His death, in a hospital, was confirmed by his son David.
Schrag’s 1998 book, “Paradise Lost: California’s Experience, America’s Future,” argued that the state’s infatuation with voter initiatives — only Oregon has used the process as often — hamstrung the state Legislature and eroded representative government.
While purporting to empower grassroots Californians, these initiatives transferred power to the older, wealthier voters who turned out at the polls regularly, Schrag demonstrated. These voters’ abhorrence of taxes hurt working class and minority populations that benefited from the public services that the revenue paid for. He described the state’s retreat from progressive policies, through a wave of initiatives in the 1980s and ’90s, as “Mississippification.”
In The New York Times Book Review, journalist Nicholas Lemann called “Paradise Lost” an “angry and persuasive book” written “in the voice of an immensely knowledgeable, reasonable man — not an ideologue — who has slowly succumbed to outrage.”
Schrag’s wide-ranging career in journalism reflected the highs and lows of a journeyman freelancer, one who traded the buzz of national exposure, while in his late 40s, for the security of a gig at a regional newspaper, where he unexpectedly found his greatest success.
Early Career Writing for Saturday Review and Harper’s
In his early decades, he wrote often for Saturday Review and Harper’s when those magazines helped define America’s literary and political culture, and he spun off books from his articles at a steady clip.

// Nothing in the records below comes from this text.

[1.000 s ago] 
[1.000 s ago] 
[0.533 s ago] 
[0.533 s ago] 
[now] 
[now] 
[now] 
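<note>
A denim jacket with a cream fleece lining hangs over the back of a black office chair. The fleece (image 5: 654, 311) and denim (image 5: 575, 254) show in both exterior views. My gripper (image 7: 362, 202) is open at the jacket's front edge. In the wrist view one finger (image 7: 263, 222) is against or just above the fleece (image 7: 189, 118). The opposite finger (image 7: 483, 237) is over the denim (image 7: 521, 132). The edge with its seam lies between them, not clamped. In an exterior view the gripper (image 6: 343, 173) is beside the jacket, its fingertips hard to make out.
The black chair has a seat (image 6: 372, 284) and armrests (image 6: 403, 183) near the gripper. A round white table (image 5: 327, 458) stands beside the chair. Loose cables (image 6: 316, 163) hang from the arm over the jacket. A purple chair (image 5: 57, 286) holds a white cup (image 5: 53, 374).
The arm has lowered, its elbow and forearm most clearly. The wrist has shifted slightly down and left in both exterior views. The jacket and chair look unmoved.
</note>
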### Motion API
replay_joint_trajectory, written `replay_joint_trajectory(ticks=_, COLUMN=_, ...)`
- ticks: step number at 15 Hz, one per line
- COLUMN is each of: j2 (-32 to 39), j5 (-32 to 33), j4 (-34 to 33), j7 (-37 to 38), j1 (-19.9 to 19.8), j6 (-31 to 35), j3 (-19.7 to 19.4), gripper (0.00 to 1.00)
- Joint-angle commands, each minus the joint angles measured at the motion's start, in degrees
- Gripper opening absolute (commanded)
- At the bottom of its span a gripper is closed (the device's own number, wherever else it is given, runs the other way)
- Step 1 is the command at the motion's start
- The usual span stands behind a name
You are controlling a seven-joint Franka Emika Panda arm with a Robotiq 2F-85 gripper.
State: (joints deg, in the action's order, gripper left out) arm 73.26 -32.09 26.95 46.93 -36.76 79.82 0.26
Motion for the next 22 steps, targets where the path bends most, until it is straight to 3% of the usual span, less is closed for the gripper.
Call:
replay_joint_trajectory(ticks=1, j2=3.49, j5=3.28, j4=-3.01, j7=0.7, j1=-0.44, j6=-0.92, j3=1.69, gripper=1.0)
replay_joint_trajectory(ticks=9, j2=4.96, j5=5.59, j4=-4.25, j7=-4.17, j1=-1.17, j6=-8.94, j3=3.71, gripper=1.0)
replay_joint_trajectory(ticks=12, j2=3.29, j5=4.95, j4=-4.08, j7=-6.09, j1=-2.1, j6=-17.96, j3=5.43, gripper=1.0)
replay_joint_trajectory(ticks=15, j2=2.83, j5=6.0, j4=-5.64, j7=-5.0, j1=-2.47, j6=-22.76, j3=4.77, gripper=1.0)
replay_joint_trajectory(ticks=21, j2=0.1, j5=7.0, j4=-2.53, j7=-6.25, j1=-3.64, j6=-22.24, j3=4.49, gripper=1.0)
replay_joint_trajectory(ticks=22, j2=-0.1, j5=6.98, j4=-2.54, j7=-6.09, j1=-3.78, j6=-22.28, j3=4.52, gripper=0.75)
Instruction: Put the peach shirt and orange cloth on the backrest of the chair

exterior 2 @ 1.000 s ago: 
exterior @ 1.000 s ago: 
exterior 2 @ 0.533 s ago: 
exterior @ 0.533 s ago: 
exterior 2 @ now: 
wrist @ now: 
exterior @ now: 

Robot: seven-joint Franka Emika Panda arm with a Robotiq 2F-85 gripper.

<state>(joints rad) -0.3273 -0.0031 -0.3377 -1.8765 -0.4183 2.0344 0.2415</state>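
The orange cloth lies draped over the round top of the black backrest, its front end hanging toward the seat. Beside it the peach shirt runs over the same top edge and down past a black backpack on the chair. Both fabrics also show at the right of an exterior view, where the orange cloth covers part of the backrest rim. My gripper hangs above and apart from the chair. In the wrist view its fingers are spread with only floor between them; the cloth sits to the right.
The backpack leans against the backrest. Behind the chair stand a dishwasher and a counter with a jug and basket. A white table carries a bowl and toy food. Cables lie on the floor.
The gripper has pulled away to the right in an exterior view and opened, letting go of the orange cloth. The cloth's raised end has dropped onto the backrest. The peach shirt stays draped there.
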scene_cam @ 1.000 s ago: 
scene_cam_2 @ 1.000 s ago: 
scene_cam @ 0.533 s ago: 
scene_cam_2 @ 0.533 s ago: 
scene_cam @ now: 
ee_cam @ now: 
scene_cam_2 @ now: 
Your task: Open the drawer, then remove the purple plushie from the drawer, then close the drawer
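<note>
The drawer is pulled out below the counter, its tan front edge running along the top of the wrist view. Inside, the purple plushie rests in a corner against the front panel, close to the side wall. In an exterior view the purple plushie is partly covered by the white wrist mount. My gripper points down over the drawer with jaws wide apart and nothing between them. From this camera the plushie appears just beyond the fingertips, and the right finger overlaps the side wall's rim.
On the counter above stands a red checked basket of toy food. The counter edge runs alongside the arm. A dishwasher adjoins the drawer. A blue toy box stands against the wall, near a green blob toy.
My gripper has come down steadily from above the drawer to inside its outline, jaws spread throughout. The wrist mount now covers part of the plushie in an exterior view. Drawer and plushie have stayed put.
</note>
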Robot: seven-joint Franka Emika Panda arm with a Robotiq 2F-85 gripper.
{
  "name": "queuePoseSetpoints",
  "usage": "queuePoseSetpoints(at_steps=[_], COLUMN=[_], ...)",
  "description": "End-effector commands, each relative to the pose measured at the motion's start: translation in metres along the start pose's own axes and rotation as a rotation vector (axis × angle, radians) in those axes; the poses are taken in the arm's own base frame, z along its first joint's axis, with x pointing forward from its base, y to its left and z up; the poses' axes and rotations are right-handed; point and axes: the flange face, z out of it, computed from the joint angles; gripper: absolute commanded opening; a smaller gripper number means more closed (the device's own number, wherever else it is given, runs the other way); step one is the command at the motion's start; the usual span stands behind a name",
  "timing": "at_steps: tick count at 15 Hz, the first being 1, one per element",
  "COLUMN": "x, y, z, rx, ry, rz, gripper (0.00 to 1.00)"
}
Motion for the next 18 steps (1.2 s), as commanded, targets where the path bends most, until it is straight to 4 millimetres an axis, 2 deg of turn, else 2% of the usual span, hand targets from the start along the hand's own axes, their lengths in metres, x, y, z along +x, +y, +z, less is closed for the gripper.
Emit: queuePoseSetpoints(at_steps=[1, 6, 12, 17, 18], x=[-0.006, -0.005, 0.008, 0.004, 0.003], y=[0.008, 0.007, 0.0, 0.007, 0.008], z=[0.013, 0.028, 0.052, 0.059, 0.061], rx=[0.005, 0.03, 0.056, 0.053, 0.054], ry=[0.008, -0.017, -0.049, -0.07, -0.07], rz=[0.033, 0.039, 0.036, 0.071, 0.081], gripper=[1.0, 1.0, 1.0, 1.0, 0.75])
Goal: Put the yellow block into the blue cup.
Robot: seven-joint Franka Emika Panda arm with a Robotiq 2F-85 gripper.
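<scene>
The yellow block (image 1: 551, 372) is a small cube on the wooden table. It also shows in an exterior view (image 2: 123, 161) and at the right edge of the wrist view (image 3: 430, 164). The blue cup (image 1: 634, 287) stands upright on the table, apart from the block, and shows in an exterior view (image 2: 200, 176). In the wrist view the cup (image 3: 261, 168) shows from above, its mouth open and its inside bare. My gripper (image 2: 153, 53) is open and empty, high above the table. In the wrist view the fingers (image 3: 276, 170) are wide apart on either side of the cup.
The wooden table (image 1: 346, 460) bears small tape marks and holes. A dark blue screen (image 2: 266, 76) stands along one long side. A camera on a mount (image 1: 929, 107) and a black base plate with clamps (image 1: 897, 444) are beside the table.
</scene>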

A German-born Jewish refugee who was raised in Queens and educated at Amherst College, Schrag hobnobbed in New York City with editors Norman Cousins, Willie Morris, and Midge Decter before landing improbably in the Central Valley of California. There, he was hired in 1978 as editorial page editor of The Bee, an influential newspaper in the state’s capital, despite never having written a newspaper editorial.
The Bee, which was one of three dailies owned by the McClatchy family in the Central Valley, had long supported the state’s progressive policies that funded freeways and low-cost universities, paid for one of the top K-12 school systems in the United States, and put out a welcome mat to newcomers, who spurred population growth and prosperity.
Around the time Schrag arrived at the paper, those policies were being challenged by anti-tax, anti-immigrant Californians.
On his watch, the editorial page opposed Proposition 13, which in 1978 capped property taxes and hollowed out school budgets, as well as later initiatives to mandate three-strikes criminal sentencing; prohibit bilingual education; and to shut the doors of public schools and health care services to residents living in the country without legal authorization.
The Bee editorialized against each of these initiatives, and voters approved them all.
(Proposition 187, the anti-immigrant initiative passed in 1994, was blocked by the courts).
“We were liberals as the state was turning conservative and sometimes reactionary,” Schrag wrote in an unpublished memoir.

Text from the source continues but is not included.